Task requirements → A verbatim copy is needed of the lines below from the one containing "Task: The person" up to and including the one containing "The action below", excluding pictures.

Dataset excerpts:
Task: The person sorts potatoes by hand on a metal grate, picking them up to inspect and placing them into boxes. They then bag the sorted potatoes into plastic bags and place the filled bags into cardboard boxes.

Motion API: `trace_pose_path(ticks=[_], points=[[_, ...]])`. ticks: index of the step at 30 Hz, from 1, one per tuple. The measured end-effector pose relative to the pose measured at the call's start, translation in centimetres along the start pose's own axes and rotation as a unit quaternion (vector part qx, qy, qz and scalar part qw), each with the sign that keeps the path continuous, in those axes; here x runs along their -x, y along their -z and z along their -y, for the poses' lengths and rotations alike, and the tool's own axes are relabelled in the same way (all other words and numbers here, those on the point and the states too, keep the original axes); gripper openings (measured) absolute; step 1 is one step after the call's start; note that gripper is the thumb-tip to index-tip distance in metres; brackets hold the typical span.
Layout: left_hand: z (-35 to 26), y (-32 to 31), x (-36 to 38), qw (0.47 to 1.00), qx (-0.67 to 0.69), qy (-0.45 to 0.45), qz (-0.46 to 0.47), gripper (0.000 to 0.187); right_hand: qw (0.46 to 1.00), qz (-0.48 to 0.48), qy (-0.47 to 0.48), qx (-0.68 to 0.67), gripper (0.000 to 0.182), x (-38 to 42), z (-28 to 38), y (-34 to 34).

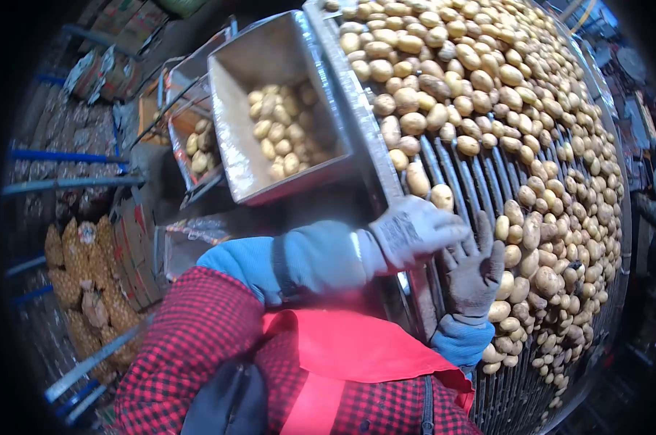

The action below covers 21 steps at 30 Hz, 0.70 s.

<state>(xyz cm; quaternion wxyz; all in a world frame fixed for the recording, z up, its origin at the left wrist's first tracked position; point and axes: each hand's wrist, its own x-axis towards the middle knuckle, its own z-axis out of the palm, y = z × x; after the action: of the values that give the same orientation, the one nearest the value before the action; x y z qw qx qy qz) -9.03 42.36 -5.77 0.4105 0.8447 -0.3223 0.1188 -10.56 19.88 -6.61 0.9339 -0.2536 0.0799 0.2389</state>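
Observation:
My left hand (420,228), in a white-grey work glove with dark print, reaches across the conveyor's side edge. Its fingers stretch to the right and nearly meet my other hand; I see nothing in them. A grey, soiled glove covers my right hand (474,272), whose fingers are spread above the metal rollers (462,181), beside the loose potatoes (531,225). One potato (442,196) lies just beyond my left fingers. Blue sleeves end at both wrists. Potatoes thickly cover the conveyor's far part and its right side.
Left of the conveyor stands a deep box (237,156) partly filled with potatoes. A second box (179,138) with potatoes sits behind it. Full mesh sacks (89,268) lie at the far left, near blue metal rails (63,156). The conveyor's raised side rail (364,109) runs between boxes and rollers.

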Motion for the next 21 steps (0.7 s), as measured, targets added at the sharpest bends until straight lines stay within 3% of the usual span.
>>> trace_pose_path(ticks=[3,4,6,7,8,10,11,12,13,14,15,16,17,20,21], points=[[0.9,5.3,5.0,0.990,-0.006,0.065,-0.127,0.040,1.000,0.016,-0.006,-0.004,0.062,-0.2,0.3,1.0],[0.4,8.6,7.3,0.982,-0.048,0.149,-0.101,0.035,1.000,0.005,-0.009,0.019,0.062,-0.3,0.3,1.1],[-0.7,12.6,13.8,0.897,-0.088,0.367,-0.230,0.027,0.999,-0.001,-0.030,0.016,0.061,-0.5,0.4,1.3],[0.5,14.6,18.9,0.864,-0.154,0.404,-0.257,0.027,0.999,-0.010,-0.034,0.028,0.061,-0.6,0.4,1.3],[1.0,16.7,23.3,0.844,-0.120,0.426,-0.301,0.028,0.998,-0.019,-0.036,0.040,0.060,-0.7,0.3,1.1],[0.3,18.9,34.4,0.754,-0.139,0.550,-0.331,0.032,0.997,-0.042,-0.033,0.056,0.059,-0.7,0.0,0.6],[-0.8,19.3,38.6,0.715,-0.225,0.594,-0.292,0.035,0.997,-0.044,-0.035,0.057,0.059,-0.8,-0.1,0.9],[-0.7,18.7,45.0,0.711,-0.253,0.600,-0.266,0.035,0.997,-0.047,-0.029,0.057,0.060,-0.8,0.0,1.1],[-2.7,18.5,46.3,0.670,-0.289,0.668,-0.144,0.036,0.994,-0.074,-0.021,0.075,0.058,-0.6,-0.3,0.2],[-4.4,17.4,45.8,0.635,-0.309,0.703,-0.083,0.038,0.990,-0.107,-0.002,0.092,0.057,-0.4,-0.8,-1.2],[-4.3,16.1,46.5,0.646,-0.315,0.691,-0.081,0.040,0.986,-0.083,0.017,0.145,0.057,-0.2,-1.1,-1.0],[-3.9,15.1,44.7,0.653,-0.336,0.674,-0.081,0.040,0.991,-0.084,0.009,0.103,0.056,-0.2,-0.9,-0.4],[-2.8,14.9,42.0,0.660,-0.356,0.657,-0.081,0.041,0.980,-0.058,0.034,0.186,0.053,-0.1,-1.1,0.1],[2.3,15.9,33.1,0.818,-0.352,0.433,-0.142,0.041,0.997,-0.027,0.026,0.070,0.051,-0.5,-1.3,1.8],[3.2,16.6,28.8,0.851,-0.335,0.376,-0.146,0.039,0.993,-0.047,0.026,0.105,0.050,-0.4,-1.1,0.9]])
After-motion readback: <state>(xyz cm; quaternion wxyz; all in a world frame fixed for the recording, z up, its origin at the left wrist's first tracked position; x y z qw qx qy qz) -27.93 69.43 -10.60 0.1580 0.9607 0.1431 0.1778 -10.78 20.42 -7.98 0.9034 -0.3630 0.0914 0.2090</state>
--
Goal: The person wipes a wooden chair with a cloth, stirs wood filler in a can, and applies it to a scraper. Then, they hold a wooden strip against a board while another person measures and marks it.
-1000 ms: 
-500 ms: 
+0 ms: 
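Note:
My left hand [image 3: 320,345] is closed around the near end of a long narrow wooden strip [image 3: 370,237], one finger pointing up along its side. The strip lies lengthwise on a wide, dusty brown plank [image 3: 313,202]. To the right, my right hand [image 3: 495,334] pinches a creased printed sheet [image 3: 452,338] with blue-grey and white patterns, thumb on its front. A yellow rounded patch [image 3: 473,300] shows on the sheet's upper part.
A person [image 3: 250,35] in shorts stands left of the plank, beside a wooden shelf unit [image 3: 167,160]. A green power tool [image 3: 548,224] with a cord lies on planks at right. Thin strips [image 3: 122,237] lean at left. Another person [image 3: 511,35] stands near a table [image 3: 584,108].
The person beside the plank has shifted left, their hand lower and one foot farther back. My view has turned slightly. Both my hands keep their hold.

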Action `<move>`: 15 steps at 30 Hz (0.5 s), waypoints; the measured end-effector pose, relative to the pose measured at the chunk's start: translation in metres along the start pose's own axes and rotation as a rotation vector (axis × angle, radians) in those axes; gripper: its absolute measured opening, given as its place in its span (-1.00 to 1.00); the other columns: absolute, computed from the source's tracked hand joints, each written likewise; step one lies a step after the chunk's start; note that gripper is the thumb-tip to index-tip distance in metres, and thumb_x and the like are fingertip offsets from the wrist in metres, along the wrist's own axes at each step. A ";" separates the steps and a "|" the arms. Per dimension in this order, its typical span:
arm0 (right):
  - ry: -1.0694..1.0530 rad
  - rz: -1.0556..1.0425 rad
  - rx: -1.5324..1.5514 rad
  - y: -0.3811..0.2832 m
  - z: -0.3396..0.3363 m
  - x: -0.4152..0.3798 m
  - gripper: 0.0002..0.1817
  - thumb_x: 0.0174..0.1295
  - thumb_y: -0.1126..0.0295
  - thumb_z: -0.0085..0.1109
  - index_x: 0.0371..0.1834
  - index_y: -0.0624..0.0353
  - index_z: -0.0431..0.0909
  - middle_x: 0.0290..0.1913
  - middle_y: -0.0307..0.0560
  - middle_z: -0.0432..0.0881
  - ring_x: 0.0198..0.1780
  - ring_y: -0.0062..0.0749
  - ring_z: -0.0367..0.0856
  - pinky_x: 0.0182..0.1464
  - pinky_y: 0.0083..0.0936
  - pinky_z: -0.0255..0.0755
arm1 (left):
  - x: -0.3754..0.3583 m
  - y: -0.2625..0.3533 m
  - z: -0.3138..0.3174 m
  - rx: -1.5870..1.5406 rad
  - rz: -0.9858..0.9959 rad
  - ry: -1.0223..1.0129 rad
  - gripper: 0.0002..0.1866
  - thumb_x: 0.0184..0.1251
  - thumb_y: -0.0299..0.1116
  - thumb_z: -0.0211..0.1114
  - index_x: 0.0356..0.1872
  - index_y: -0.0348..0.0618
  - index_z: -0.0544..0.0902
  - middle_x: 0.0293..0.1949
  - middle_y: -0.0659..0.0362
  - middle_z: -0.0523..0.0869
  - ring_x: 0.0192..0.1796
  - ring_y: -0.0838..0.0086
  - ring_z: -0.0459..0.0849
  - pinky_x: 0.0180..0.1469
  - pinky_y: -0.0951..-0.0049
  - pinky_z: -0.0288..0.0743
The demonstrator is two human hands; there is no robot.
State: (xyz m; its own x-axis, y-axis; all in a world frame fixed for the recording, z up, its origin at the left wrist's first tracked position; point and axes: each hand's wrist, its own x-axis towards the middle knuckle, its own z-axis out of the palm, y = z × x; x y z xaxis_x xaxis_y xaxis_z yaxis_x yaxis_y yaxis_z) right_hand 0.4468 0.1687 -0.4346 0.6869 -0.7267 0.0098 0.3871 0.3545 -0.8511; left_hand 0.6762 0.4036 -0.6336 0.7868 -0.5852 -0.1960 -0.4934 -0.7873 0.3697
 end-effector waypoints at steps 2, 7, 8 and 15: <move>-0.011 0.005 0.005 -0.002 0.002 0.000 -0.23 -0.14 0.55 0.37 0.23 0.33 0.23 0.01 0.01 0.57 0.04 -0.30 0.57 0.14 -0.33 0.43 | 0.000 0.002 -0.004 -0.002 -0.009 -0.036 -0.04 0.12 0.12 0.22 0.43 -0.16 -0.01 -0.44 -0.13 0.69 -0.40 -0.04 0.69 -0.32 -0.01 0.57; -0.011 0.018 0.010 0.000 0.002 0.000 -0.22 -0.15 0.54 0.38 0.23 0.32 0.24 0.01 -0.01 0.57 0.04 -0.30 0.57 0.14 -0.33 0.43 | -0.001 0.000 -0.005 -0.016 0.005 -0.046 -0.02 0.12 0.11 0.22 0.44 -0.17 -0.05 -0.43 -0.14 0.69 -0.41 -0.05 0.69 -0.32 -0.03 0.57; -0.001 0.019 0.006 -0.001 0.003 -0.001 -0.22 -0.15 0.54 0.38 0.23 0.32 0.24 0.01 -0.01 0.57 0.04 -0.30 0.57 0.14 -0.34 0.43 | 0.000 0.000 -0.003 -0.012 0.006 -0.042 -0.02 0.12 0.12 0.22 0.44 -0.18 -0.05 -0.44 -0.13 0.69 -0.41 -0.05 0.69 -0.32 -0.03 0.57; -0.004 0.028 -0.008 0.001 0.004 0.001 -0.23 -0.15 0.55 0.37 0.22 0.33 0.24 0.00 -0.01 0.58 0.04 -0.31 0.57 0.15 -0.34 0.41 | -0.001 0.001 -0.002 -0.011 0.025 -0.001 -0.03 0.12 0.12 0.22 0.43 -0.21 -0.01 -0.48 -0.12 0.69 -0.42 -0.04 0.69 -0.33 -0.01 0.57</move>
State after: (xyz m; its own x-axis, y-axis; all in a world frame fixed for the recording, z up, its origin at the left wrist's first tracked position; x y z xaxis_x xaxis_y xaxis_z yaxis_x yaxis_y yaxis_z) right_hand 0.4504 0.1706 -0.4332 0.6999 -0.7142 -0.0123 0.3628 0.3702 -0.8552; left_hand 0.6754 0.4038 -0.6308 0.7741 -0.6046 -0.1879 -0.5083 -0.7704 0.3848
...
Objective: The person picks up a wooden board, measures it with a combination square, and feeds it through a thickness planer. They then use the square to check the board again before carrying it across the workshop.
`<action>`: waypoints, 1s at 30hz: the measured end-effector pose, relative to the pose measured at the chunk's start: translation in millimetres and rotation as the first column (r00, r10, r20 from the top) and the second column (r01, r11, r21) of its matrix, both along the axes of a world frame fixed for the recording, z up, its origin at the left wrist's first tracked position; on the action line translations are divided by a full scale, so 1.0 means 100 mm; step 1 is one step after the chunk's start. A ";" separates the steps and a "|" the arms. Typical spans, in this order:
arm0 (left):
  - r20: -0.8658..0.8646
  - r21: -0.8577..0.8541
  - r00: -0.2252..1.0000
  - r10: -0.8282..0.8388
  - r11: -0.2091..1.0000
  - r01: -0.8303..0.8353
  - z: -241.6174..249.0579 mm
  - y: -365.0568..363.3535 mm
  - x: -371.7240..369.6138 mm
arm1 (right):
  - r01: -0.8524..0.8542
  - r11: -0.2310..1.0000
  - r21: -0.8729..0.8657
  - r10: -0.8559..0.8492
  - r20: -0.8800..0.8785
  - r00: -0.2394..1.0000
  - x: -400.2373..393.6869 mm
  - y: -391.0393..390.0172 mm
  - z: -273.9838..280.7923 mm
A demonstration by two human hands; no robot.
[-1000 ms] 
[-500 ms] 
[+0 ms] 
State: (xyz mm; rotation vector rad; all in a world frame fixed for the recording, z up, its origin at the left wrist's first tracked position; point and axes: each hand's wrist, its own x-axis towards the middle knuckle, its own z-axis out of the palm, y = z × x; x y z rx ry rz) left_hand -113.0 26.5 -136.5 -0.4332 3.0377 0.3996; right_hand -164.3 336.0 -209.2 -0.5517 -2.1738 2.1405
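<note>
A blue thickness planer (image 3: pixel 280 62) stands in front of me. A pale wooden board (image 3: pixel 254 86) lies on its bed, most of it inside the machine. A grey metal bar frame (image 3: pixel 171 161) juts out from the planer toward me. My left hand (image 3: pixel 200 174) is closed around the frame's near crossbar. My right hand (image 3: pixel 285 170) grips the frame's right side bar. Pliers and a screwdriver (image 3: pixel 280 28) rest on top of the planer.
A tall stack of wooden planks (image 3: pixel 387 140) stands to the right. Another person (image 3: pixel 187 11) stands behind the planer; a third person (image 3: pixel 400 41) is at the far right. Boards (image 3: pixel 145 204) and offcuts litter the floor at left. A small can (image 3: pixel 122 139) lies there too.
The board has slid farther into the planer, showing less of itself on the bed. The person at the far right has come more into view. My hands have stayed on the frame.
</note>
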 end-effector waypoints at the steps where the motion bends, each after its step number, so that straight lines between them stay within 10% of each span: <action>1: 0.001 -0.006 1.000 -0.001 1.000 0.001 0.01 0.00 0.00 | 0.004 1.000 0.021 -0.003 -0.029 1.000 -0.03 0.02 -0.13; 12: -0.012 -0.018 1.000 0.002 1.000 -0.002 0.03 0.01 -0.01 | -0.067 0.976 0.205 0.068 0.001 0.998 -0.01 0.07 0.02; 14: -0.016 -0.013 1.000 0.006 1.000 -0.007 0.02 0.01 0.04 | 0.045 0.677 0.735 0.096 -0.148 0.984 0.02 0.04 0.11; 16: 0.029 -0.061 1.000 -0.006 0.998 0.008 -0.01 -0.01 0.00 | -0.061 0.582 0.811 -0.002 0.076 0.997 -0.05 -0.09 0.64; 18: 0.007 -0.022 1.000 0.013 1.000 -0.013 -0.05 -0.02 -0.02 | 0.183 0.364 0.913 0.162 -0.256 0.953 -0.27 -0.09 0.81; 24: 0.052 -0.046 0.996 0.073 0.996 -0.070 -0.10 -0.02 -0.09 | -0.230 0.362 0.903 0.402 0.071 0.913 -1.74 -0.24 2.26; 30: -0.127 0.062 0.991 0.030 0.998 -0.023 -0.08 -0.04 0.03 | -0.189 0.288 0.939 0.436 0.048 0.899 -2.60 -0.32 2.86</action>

Written solution →
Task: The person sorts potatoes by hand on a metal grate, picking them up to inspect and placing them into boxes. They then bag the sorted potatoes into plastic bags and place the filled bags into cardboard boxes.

Motion API: `trace_pose_path(ticks=[_], points=[[_, ...]])`. ticks: index of the step at 30 Hz, from 1, one per tuple. The measured end-effector pose relative to the pose measured at the call's start, translation in centimetres along the start pose's own axes and rotation as a unit quaternion (vector part qx, qy, qz and scalar part qw), each with the sign that keeps the path continuous, in those axes; here x runs along their -x, y along their -z and z along their -y, for the poses' lengths and rotations alike, and the tool's own axes are relabelled in the same way (all other words and numbers here, those on the point and the states too, keep the original axes); gripper openings (measured) absolute; step 1 is one step after the call's start; note that gripper is the thumb-tip to index-tip distance in metres; brackets hold the typical span.
Layout: left_hand: z (-35 to 26), y (-32 to 31), x (-36 to 38), qw (0.47 to 1.00), qx (-0.67 to 0.69), qy (-0.45 to 0.45), qz (-0.46 to 0.47), gripper (0.000 to 0.187); right_hand: qw (0.46 to 1.00), qz (-0.48 to 0.48), qy (-0.47 to 0.48), qx (-0.68 to 0.67), gripper (0.000 to 0.182), x (-38 to 42), z (-28 to 38), y (-34 to 34).


The action below covers 21 steps at 30 Hz, 0.70 s.

With this, the exercise has been completed.